## [WHAT THE TASK REQUIRES]
The whole listing is to be given again without alteration, except that its pictures are dropped.

## [GIVEN DATA]
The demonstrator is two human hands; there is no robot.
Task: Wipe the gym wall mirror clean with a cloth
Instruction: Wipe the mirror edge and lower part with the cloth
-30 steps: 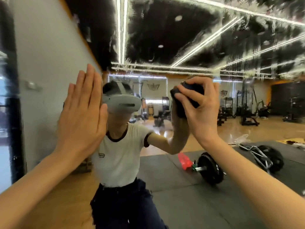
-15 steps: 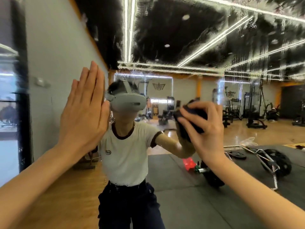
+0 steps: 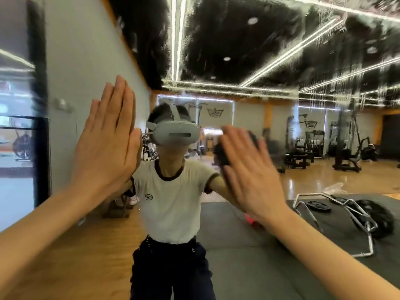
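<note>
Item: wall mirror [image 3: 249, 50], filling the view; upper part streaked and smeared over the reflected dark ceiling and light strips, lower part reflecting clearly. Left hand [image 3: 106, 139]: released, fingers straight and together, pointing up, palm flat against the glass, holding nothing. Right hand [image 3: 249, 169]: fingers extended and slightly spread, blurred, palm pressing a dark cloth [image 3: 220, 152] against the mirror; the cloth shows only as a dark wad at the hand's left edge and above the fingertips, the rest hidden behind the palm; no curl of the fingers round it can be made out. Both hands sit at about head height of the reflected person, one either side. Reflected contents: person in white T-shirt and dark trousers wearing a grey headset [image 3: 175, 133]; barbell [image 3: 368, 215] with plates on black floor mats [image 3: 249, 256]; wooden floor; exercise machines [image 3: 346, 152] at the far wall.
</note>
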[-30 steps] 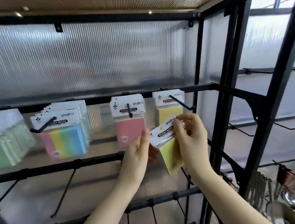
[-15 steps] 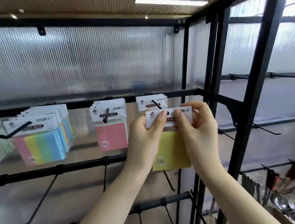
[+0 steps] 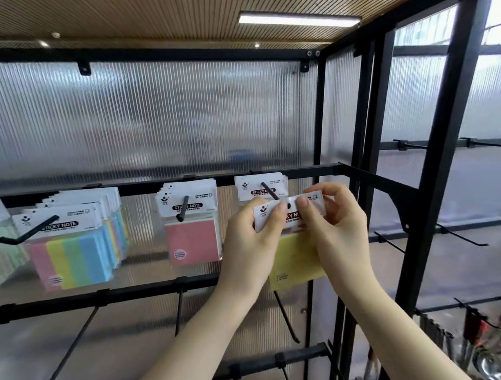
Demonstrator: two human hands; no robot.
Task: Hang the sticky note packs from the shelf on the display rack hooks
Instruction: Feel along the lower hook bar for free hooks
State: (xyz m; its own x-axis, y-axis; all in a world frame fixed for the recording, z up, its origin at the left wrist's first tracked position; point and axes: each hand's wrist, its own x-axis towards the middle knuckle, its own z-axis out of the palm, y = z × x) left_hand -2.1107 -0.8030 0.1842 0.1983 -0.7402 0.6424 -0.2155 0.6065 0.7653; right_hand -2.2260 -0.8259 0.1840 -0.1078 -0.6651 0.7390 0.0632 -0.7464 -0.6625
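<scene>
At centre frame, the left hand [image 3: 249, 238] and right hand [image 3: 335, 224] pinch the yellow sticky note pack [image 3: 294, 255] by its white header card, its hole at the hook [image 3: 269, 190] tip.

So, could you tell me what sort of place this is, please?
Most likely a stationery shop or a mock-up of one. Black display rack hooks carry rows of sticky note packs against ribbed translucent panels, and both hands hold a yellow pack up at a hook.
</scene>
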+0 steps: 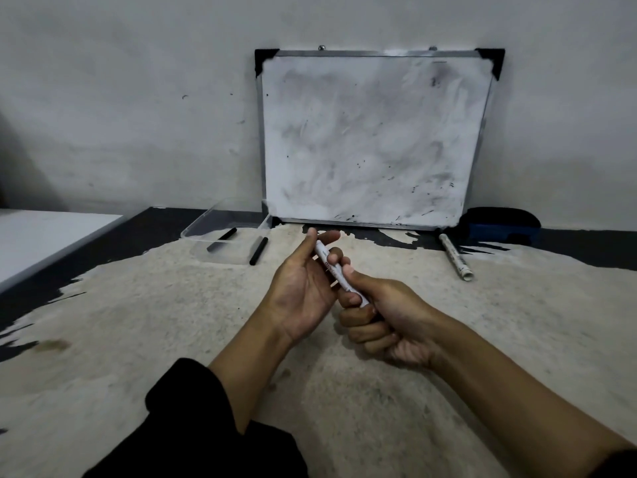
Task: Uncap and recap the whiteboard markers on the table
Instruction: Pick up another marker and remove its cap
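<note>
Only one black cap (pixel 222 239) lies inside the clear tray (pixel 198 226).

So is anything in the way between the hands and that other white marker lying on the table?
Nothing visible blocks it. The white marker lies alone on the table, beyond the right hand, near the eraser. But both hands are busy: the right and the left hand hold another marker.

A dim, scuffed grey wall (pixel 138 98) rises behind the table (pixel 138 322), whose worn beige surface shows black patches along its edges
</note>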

## [EXERCISE OUTPUT]
The demonstrator is two human hands; there is no robot.
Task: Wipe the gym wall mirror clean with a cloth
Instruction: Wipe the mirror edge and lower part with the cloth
-30 steps: 
-15 steps: 
+0 steps: 
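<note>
Item: wall mirror [image 3: 249, 50], filling the view; upper part streaked and smeared over the reflected dark ceiling and light strips, lower part reflecting clearly. Left hand [image 3: 106, 139]: released, fingers straight and together, pointing up, palm flat against the glass, holding nothing. Right hand [image 3: 249, 169]: fingers extended and slightly spread, blurred, palm pressing a dark cloth [image 3: 220, 152] against the mirror; the cloth shows only as a dark wad at the hand's left edge and above the fingertips, the rest hidden behind the palm; no curl of the fingers round it can be made out. Both hands sit at about head height of the reflected person, one either side. Reflected contents: person in white T-shirt and dark trousers wearing a grey headset [image 3: 175, 133]; barbell [image 3: 368, 215] with plates on black floor mats [image 3: 249, 256]; wooden floor; exercise machines [image 3: 346, 152] at the far wall.
</note>
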[-30 steps] 
[-15 steps] 
[+0 steps] 
Demonstrator: two human hands; no robot.
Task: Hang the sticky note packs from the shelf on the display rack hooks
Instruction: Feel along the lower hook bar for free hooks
State: (xyz m; its own x-axis, y-axis; all in a world frame fixed for the recording, z up, its origin at the left wrist's first tracked position; point and axes: each hand's wrist, its own x-axis towards the middle knuckle, its own z-axis out of the palm, y = z × x) left_hand -2.1107 -0.8030 0.1842 0.1983 -0.7402 0.6424 -0.2155 0.6065 0.7653; right_hand -2.2260 -0.8259 0.1840 -0.1078 -0.6651 0.7390 0.0632 -0.7464 -0.6625
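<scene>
At centre frame, the left hand [image 3: 249, 238] and right hand [image 3: 335, 224] pinch the yellow sticky note pack [image 3: 294, 255] by its white header card, its hole at the hook [image 3: 269, 190] tip.

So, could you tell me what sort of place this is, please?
Most likely a stationery shop or a mock-up of one. Black display rack hooks carry rows of sticky note packs against ribbed translucent panels, and both hands hold a yellow pack up at a hook.
</scene>
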+0 steps: 
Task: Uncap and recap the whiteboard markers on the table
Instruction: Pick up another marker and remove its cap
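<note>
Only one black cap (pixel 222 239) lies inside the clear tray (pixel 198 226).

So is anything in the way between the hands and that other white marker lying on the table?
Nothing visible blocks it. The white marker lies alone on the table, beyond the right hand, near the eraser. But both hands are busy: the right and the left hand hold another marker.

A dim, scuffed grey wall (pixel 138 98) rises behind the table (pixel 138 322), whose worn beige surface shows black patches along its edges
</note>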

What came before is the complete response.